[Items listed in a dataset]
○ ○ ○ ○
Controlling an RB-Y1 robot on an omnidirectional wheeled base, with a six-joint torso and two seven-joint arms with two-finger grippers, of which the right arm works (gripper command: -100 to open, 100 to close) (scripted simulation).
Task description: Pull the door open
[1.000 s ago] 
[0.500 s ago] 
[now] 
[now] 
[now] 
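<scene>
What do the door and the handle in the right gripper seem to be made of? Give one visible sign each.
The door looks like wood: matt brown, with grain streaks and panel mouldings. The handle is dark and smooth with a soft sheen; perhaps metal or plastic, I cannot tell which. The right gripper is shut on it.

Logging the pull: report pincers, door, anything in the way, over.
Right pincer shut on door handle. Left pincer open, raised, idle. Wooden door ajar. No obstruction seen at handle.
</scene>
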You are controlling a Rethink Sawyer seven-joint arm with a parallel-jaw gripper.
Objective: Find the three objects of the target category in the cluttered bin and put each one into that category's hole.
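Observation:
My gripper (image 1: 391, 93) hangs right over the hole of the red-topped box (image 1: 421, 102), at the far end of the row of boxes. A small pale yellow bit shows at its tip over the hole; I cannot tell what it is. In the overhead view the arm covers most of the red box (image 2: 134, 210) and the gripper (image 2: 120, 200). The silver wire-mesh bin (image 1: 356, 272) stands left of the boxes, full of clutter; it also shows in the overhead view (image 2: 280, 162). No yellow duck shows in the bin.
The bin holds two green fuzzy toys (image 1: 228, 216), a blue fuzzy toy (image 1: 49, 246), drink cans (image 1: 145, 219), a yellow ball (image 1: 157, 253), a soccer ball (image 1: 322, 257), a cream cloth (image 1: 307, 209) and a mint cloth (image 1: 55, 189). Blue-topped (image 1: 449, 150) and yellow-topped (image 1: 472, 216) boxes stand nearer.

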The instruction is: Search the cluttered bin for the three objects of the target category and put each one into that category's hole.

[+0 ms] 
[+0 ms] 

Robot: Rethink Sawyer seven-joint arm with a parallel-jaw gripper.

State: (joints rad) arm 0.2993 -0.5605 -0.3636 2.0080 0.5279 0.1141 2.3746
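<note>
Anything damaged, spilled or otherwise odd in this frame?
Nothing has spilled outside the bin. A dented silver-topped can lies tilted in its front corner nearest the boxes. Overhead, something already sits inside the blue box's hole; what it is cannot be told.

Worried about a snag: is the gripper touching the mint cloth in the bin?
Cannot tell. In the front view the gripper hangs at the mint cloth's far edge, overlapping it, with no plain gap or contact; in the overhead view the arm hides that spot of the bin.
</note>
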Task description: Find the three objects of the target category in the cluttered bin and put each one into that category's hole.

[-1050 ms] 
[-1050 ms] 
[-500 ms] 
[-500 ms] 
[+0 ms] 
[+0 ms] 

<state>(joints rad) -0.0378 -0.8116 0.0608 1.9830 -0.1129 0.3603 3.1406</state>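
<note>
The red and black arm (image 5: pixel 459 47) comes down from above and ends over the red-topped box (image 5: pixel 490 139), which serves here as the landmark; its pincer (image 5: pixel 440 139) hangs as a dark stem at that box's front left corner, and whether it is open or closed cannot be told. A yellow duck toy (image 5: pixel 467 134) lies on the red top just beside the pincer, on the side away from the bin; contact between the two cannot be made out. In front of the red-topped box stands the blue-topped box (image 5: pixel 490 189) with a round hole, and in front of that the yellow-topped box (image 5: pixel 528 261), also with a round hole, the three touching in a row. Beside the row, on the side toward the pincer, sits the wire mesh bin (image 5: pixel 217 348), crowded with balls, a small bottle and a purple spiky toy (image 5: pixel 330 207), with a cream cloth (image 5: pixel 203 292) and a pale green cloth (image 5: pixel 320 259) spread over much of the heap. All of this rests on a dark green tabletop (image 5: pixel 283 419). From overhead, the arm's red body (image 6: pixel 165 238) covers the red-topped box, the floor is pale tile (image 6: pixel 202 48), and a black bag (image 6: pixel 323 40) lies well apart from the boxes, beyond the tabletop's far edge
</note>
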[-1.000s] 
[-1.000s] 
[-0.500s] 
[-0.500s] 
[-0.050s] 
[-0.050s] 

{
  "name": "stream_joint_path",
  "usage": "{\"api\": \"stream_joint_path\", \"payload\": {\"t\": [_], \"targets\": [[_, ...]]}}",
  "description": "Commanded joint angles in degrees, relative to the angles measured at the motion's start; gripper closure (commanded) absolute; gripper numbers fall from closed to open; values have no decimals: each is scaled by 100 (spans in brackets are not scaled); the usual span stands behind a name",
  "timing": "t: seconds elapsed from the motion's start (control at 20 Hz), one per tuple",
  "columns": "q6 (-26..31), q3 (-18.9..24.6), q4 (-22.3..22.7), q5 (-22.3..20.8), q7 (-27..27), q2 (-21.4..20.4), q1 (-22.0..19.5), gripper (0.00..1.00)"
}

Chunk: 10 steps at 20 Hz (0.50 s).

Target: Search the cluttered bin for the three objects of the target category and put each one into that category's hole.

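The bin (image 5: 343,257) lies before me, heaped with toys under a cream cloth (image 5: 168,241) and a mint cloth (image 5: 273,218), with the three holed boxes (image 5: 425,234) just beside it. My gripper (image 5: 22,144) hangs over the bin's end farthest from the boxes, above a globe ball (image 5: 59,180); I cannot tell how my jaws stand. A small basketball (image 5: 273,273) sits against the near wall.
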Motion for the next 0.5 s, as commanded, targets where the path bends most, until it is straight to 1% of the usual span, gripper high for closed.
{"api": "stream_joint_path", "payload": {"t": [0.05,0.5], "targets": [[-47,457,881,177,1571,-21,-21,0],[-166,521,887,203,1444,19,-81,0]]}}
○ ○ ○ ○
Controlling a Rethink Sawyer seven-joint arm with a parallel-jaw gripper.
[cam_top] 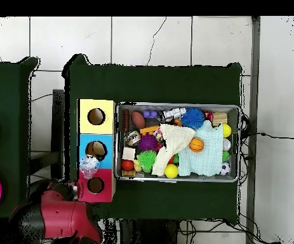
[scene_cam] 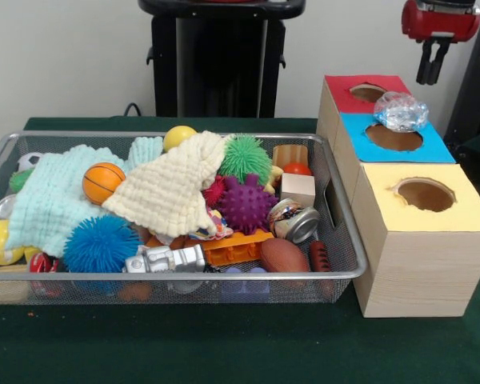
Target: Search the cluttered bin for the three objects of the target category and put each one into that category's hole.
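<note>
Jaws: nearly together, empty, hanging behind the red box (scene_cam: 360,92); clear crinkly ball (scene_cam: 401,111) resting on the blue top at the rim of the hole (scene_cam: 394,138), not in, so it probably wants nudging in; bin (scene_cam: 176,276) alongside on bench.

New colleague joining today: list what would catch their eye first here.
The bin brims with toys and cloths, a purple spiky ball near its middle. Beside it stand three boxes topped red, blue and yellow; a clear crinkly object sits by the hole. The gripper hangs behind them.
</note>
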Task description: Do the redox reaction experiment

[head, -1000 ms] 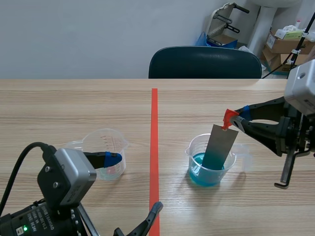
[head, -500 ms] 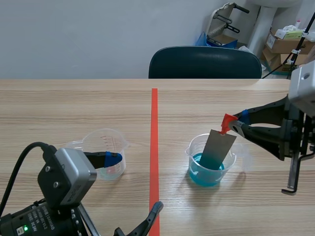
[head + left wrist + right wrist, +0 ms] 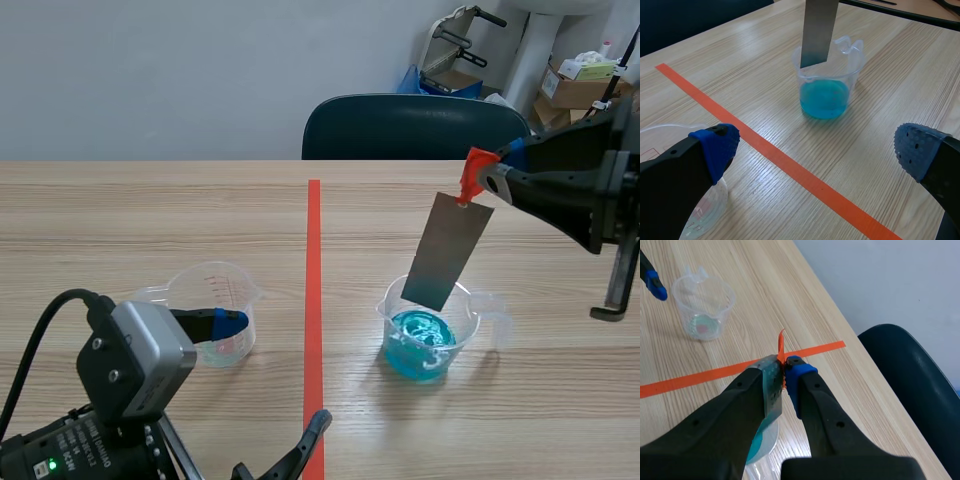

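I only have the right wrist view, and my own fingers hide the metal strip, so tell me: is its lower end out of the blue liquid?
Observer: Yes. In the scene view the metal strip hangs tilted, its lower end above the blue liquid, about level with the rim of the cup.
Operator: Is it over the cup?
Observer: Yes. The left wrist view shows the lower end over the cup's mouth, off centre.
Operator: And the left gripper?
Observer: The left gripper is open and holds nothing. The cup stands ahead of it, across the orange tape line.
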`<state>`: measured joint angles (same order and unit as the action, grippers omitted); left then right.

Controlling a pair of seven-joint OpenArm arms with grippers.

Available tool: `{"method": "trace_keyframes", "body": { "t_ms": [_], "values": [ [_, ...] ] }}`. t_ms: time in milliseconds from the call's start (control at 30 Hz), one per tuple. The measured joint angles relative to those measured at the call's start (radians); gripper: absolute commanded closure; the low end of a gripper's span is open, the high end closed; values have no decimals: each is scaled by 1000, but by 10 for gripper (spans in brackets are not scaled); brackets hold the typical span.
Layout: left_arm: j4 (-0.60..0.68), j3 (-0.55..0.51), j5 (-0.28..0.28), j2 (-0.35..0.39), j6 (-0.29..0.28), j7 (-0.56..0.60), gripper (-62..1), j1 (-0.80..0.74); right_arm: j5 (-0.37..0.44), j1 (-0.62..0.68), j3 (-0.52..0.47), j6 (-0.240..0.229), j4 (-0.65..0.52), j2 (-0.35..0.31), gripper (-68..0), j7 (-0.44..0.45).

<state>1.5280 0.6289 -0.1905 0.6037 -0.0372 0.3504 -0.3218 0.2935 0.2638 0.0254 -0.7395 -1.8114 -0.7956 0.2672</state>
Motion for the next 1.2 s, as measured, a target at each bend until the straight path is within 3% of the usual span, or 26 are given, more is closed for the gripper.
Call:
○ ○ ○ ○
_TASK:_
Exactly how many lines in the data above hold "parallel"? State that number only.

_SOLUTION TO THE EXERCISE:_
3